TESS VIGELAND, HOST:

You probably won't hear it because it's above your head - literally - but this is becoming a common sound and sight in our skies.

(SOUNDBITE OF DRONES)

VIGELAND: Drones. But then listen to these recordings from air traffic control of aircraft pilots across the country.

(SOUNDBITE OF AIR TRAFFIC CONTROL)

UNIDENTIFIED MAN #1: You know these guys are saying it's just toys, but these drones we're flying vicinity of GWP.

UNIDENTIFIED MAN #2: All right, what altitude were you guys at?

UNIDENTIFIED MAN #1: These things were well over 2,000 feet.

UNIDENTIFIED WOMAN: At what altitude would you say that was?

UNIDENTIFIED MAN #3: I would say probably about a 100 feet below us.

UNIDENTIFIED MAN #4: Medevac cage 1, we almost got hit by a drone just to let you know up here. We didn't see it till it pretty much got right up on us.

VIGELAND: Commercial and hobbyist drones have been hailed as a futuristic next step for the use of our airspace. But the head of the Federal Aviation Administration, Michael Huerta, acknowledges they're also a fast-growing and unregulated menace to other aircraft.

MICHAEL HUERTA: June of last year, we had 16 reported sightings by pilots of unmanned aircraft operating near airports.

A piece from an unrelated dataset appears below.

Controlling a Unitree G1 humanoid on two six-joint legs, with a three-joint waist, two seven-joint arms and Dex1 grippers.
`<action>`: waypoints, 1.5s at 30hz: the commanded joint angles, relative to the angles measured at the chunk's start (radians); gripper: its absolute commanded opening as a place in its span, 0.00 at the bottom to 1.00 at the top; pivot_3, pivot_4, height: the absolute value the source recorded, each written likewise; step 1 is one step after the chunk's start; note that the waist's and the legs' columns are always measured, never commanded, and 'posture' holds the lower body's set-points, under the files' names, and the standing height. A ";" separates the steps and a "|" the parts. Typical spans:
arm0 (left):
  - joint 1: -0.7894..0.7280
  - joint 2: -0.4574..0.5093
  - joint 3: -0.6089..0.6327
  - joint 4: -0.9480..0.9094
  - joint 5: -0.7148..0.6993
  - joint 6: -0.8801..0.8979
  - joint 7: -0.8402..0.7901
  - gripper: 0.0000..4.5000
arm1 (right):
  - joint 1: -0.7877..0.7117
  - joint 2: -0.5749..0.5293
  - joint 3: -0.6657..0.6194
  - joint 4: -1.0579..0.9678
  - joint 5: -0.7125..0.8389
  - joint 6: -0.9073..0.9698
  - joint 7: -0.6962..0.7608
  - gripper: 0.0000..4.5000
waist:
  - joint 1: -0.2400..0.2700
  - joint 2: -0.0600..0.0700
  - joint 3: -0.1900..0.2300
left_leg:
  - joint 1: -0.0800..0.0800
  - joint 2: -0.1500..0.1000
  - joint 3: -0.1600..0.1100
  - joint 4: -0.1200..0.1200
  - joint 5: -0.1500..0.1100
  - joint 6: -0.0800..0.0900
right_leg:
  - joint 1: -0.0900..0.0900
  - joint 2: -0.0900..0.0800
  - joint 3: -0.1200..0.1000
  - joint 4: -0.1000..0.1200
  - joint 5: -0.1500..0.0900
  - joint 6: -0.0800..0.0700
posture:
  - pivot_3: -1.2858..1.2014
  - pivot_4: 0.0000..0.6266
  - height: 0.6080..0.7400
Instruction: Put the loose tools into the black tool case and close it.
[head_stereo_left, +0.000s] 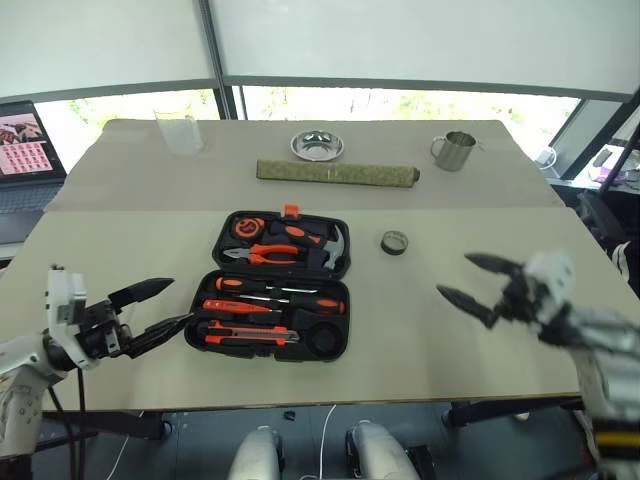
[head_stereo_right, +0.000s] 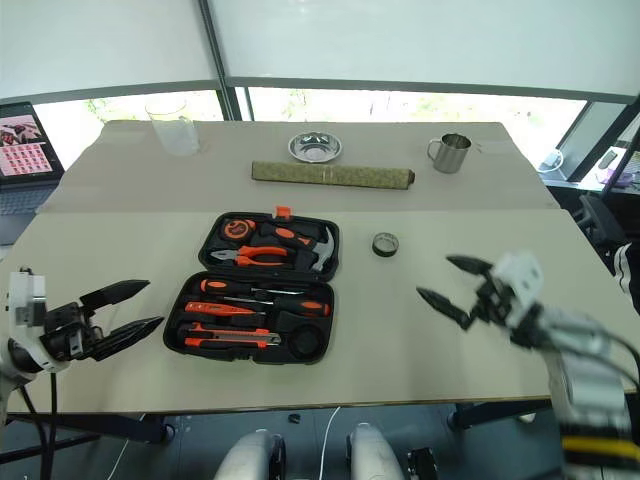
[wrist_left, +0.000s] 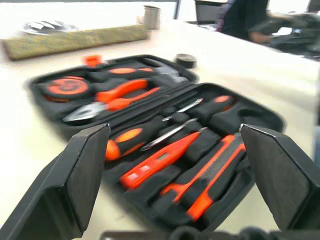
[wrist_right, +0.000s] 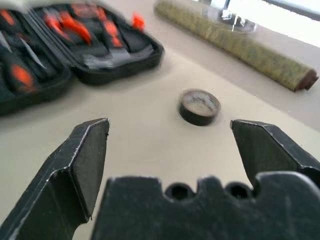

June of this year, it was 138. And so clearly, this is increasing at a very dramatic rate.

VIGELAND: The FAA is now reviewing potential changes to where and how drones can operate. Huerta says if you plan on flying one, these are the rules.

HUERTA: For hobbyists and recreational users, they have the ability to fly as long as they're staying under 400 feet, they're not within five miles of an airport, they're not flying carelessly and recklessly, and they are not flying over large crowds of people. For commercial operators, they need a specific authorization from the FAA. And we work with the industry to issue certificates of authorizations and permits.

VIGELAND: But what about the instances where you can't identify who is operating this wayward drone? How do you hold violators accountable when drones don't have, say, what airplanes all have, which is numbers? Should drones be required to have that too?

HUERTA: We're certainly looking at that. One of the things that I've asked our industry partners to look at is are there technological solutions that would enable us to be able to tie a particular drone or unmanned aircraft with a specific operator? There's also an active debate taking place when an individual buys a drone that they have to register that they have it, and that might also provide the opportunity to ensure that we're reinforcing the message of what the rules are.

VIGELAND: I'm sure you heard about the near collision of the air ambulance in Fresno; the fire crew that was essentially grounded because of a drone. Is there any debate within your agency of whether it's even worth allowing drones at all because right now, it seems not a matter of if there will be a collision, but when?

HUERTA: The whole idea of these drones coming into conflict with other aircraft is something that I'm extremely concerned about. And we're looking at two things, first is education. There are a lot of people operating model unmanned aircraft with little or no aviation experience. They're buying them at hobby shops. They're buying them at camera stores. So the whole concept of what are the rules of the air is a very new thing to them. The other half is enforcement. And that has to go hand-in-hand with education. This can range from a warning letter, but it can go all the way up to tens of thousands of dollars for egregious violations.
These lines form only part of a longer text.